* _About this task_:
Look through the material below. Return exactly the lines from the one with "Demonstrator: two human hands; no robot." through the one with "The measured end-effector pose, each", both included.

Data section Block Start

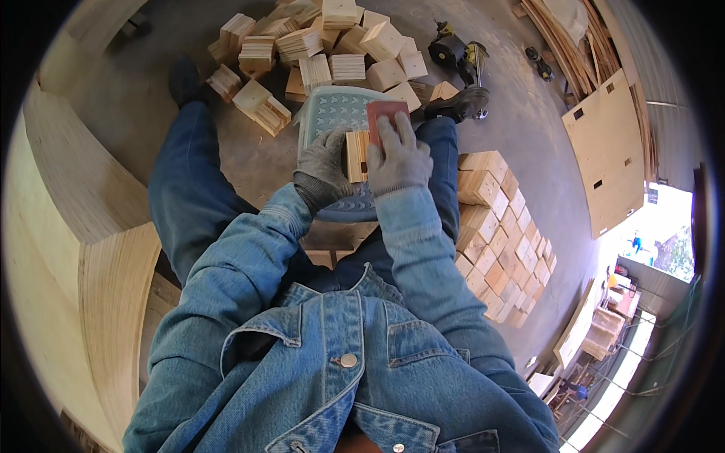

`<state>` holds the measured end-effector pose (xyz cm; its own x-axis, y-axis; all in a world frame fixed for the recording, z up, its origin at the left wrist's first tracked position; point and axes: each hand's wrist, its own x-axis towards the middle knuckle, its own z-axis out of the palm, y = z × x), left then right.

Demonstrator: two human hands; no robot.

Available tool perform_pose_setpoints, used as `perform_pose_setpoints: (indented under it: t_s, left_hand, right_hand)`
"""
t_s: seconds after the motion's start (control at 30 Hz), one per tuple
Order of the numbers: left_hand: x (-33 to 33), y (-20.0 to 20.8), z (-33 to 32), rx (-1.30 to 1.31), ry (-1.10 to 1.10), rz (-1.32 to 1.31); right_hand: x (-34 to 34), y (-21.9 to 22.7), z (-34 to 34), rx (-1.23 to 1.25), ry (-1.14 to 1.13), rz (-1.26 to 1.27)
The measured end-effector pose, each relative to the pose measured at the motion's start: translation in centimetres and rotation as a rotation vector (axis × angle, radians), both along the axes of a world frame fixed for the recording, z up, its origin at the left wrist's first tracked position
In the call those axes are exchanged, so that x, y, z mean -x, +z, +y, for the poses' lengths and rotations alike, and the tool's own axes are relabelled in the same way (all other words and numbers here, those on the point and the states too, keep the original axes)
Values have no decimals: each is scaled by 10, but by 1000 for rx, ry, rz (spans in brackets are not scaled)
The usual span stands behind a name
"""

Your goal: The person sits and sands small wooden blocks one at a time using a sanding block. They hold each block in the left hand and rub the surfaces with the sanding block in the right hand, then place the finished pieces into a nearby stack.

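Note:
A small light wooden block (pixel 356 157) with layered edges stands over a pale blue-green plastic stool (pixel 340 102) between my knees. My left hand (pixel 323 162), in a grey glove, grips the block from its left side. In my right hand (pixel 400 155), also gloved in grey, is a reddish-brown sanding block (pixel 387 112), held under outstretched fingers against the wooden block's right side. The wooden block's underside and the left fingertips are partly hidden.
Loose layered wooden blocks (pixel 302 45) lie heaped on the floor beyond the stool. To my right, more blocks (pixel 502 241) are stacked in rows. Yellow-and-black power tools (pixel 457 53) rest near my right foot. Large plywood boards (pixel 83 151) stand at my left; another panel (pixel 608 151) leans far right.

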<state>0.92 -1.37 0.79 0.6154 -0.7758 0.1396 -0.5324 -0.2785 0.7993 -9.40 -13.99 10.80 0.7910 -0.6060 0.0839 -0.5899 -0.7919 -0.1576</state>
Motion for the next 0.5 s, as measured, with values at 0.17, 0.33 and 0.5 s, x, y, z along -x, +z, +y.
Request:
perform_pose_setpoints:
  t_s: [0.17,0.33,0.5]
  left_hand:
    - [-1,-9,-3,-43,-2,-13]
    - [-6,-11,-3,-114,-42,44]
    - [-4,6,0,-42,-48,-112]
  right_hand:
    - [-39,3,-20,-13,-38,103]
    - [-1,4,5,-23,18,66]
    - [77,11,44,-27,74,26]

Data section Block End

* _Solution to this task_:
Demonstrator: two human hands; no robot.

Available tool perform_pose_setpoints, used as `perform_pose_setpoints: (indented under it: t_s, left_hand, right_hand)`
"""
t_s: seconds after the motion's start (control at 30 Hz), one per tuple
Order of the numbers: left_hand: x (-33 to 33), y (-20.0 to 20.8), z (-33 to 32), rx (-1.30 to 1.31), ry (-1.10 to 1.10), rz (-1.32 to 1.31); right_hand: x (-34 to 34), y (-21.9 to 22.7), z (-34 to 34), rx (-1.23 to 1.25), ry (-1.14 to 1.13), rz (-1.26 to 1.27)
The measured end-effector pose, each relative to the pose measured at the motion's start: translation in centimetres and rotation as a rotation vector (axis × angle, radians), both along the axes of a world frame fixed for the recording, z up, its origin at the left wrist's first tracked position

Nothing else is part of this exercise.